短時間セッションについては、ラカン理論の背景から読み解けば、確かにそこに大変意味のあるものと思われます。特に時間を区切るということが解釈としての機能を果たすということはうなづけるところもあります。しかし、反面では、解釈というのはそれをすること自体も重要ですが、解釈後のクライエントのレスポンスを見ることも重要となってきます。
カウンセラーの解釈を肯定するのか、否定するのか、無視するのか、連想が変わるのか、連想が変わらないのか、そういうところからさらに分析を進めていく素材が浮き上がってくるのです。時間を区切るということはその区切った後のクライエントのレスポンスを扱うことが難しくなってしまうというデメリットは無視できないものでしょう。ちなみに、短時間セッションはラカン以外のラカン派精神分析家は使用していなかったようです。
4.黄金数
また、本書では黄金数という言葉が多数出てきます。これらは「他者を見る中に自分の存在をみる」という観点から重要な考え方で、いわゆる存在論的な視点です。P93で「”どう見えるか”ということを割合で、つまり理性で表すことにしよう」としています。
すなわち、「他人y/私x」となり、そこからさまざまな数式で黄金数に導いています。しかし、なぜこれらの前提が成り立つのか正直理解できていません。また、見ることがどういうところから割合で示すということになるのかも理解に苦しみました。
5.ラカンの思想的側面
ラカン理論の他者の欲望や対象aという概念はフロイトのテクストから抽出したラカン独自のものです。これらの概念から転移や精神分析における精神分析家とクライエントの間における関係性の変化を理解していくことができます。
また、それに留まらず、精神分析を超えて、人間存在を規定するもの、人間のありようを証明するものとして、哲学的・思想的な価値を有するものであると考えられます。その傾向が強いがゆえに、臨床的にこれがどのように活用されるのか、クライエント理解にどうつなげられるのか、といったことが削り取られてしまっており、臨床的有用性の観点から少し物足りなく感じてしまうところもあります。

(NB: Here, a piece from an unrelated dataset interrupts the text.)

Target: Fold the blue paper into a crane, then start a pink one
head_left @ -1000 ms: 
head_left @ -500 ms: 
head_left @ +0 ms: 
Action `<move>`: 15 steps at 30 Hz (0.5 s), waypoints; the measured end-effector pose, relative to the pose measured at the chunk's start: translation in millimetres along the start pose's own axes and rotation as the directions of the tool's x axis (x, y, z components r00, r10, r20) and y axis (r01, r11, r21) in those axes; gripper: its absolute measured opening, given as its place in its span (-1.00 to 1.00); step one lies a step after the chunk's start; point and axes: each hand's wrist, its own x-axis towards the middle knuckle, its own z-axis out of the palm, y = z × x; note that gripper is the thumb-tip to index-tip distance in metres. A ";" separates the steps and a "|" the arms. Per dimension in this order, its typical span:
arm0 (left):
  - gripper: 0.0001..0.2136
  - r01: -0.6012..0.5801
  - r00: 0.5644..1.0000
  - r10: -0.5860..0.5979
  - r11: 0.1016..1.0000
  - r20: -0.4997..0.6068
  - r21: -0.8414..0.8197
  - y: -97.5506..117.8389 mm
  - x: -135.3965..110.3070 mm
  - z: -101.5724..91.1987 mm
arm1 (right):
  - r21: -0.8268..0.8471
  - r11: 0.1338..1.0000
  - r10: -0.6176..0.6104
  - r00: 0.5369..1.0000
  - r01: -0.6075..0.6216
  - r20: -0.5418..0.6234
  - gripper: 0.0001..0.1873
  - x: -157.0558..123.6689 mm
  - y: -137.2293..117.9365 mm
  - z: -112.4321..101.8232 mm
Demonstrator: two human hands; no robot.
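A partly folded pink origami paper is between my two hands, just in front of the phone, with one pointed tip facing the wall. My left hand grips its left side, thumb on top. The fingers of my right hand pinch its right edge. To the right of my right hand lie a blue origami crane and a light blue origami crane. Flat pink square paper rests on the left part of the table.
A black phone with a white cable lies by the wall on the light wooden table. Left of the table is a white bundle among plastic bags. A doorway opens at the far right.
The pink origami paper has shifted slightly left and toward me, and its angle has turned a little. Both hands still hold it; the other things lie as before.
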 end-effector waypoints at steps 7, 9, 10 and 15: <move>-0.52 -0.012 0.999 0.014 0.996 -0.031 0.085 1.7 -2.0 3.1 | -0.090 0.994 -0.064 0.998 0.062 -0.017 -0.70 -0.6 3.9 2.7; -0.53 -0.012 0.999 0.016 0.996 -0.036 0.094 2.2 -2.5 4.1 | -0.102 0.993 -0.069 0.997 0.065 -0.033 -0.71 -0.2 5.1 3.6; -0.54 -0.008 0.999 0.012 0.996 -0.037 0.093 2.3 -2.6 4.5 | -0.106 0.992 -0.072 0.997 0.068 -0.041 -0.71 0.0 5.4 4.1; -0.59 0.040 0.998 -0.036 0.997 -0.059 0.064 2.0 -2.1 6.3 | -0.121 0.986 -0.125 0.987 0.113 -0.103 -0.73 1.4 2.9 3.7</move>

精神分析は臨床の中から生まれ、臨床の中で活用されるものです。しかし、ラカン理論は臨床の中で活用されるというよりも、思索的に活用されることが多いようです。ラカン理論を研究している人は、臨床家よりも哲学者や思想家、文化人に多いようです。精神分析臨床をしている人は自我心理学-クライン派-独立学派-コフート派-対人関係論学派を基盤にしている人が多いのではないでしょうか。こういう風になっているのも色々な歴史的経緯が関係していることが考えられます。

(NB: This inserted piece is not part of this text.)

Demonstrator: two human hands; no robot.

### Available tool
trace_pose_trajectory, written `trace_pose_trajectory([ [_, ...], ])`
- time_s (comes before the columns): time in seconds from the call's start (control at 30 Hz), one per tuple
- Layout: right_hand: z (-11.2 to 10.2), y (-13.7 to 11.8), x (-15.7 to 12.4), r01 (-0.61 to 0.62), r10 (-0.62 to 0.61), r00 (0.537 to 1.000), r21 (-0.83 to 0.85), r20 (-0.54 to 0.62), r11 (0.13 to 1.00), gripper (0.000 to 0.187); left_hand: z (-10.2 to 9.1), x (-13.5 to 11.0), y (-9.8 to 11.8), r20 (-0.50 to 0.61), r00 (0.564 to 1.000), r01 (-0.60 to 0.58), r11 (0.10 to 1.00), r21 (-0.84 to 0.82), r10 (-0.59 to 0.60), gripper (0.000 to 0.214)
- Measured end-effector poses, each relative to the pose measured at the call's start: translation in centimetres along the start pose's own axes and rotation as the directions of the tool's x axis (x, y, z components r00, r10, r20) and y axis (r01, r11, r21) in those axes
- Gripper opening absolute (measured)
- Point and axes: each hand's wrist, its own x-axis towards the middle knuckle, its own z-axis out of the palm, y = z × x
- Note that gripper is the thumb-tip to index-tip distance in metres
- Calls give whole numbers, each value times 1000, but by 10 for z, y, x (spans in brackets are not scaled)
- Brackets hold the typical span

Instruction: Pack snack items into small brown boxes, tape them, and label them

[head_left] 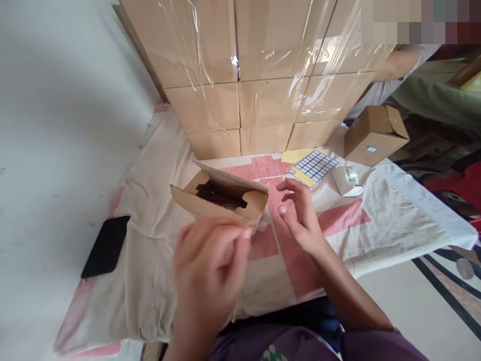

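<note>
A small open cardboard box (221,199) lies on the white and pink cloth (158,240) in front of me, flaps up, with something dark and red inside. My left hand (210,265) hovers just in front of the box, blurred by motion, its fingers curled together. My right hand (300,213) hangs to the right of the box, fingers loosely apart and holding nothing, close to the box's right flap but apart from it.
A plastic-wrapped stack of cardboard boxes (255,75) stands behind. A sheet of blue labels (313,165), a tape dispenser (348,179) and a closed small box (375,134) lie at right. A black phone (106,245) lies at left. Another person's arm (398,65) shows at upper right.
</note>
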Motion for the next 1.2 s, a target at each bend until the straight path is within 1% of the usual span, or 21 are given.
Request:
trace_pose_trajectory([
  [0.03, 4, 5, 4, -16, 17, 999, -16, 46, 1000, 56, -7, -1, -16, -105, 994, 31, 999, 17, -29, 15],
  [0.07, 8, 9, 9, -24, 26, 994, -21, 104, 999, 62, -13, -1, -33, -183, 982, 54, 998, 36, -46, 15],
  [0.1, 11, 13, 13, -24, 26, 987, -13, 159, 1000, 66, -16, 0, -51, -224, 973, 70, 996, 56, -55, 15],
  [0.13, 13, 14, 18, -17, 15, 978, 8, 207, 1000, 69, -18, 3, -69, -230, 971, 78, 994, 79, -58, 18],
  [0.2, 16, 16, 26, 23, -42, 958, 67, 284, 997, 70, -14, 11, -102, -195, 976, 118, 987, 107, -96, 34],
  [0.27, 18, 15, 32, 68, -103, 936, 113, 337, 991, 72, -2, 17, -126, -148, 972, 195, 979, 64, -184, 57],
  [0.3, 19, 15, 34, 85, -123, 927, 123, 353, 989, 74, 6, 20, -135, -121, 964, 239, 971, 13, -236, 69],
  [0.37, 20, 15, 37, 98, -136, 921, 120, 364, 988, 78, 22, 22, -144, -63, 944, 318, 943, -102, -325, 88],
  [0.43, 22, 16, 37, 100, -125, 927, 89, 353, 991, 78, 34, 24, -144, -24, 922, 378, 911, -165, -387, 100],
  [0.47, 23, 16, 37, 112, -129, 929, 69, 346, 991, 74, 37, 24, -143, -18, 914, 397, 902, -172, -406, 104],
  [0.53, 24, 17, 37, 166, -165, 926, 27, 340, 986, 60, 38, 23, -136, -34, 907, 410, 898, -161, -420, 111],
  [0.6, 23, 20, 38, 238, -222, 912, -6, 346, 971, 42, 36, 20, -127, -73, 904, 410, 902, -132, -422, 115],
  [0.67, 20, 24, 39, 284, -257, 900, -26, 351, 958, 31, 35, 13, -117, -115, 898, 417, 905, -84, -424, 112],
  [0.73, 16, 29, 40, 298, -270, 898, -28, 348, 954, 28, 34, 3, -108, -145, 898, 413, 910, -41, -415, 103],
  [0.8, 14, 34, 40, 299, -279, 900, -9, 335, 954, 28, 35, -5, -101, -168, 911, 379, 925, -20, -377, 94],
  [0.87, 13, 37, 39, 299, -287, 902, 13, 321, 954, 27, 36, -9, -97, -171, 933, 325, 945, 22, -317, 91],
  [0.93, 14, 39, 38, 300, -292, 901, 23, 322, 954, 29, 36, -6, -96, -143, 958, 259, 963, 70, -248, 90],
  [1.0, 15, 40, 36, 296, -288, 894, 31, 343, 955, 33, 37, 2, -97, -96, 973, 218, 973, 78, -210, 86],
  [1.07, 15, 40, 34, 292, -284, 888, 35, 361, 956, 36, 40, 11, -98, -31, 976, 219, 973, 70, -217, 80],
  [1.13, 16, 40, 33, 295, -284, 885, 28, 368, 955, 34, 42, 18, -99, 37, 968, 242, 965, 99, -247, 75],
  [1.2, 16, 40, 32, 304, -289, 885, 18, 364, 952, 31, 43, 22, -98, 80, 961, 250, 957, 146, -263, 67],
])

ラカンの独特な考えや思想、技法はIPAの考えとはかなり異なっており、IPAからは破門に近い形でラカンは追放されています。IPAに属さないということは、精神分析家や訓練分析家となることができず、臨床指導ができないということになります。ラカンはその代わり、教育機関において臨床家対象ではなく、哲学者や思想家、文化人を対象としたセミナールを開講しています。

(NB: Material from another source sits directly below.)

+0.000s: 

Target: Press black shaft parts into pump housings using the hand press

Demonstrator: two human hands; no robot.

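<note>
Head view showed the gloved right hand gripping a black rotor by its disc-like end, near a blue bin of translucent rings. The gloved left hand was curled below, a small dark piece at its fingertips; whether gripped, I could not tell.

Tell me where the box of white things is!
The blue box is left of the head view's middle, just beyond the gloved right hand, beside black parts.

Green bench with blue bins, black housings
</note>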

対象がそうした文化人であったために、臨床というよりは思想的な観点が強調されていったのではないかと思われます。ラカンは臨床実践を軽視するなと言ったり、パリ・フロイト派を立ち上げたり、といった活動はしていたようですが。こういうところから、ラカンが臨床家ではなく、非臨床家を中心に思想が展開して行ったのではないかと想像します。
6.ラカンの人生
ラカンの人生はかなり紆余曲折があり、対立と同盟が繰り返されていたようでした。また、その難解な語りが災いしてか、誤解や偏見によって迫害されていたところもあるようです。ラカンは教育分析や個人分析、スーパービジョンを通して多くの弟子を育て、自分の理論の実践の場としていくつかの団体を結成しました。しかし、その弟子にさえ、その理論の根本を理解されることなく、言われなき分裂や決別、失望、失敗を体験しました。パリ・フロイト派の解散はラカンにとってはかなり大きな痛手であったようです。
フロイトが「分析技法における構成の仕事(1937)」で弟子たちがフロイト理論を正しく継承していなかったことを嘆いていたのと同様に、ラカンもラカン理論が正しく伝えられなかったことを嘆いていたのかもしれません。特にパスという資格制度についてはラカンの理想や理念が織り込められたものであったのでしょうが、最終的には「失敗だった」と言わざるを得なくなり、自らパリ・フロイト派を解散させねばならなくなってしまいました。
ここにラカンがラカンであったがゆえの悲しみが付されているように思います。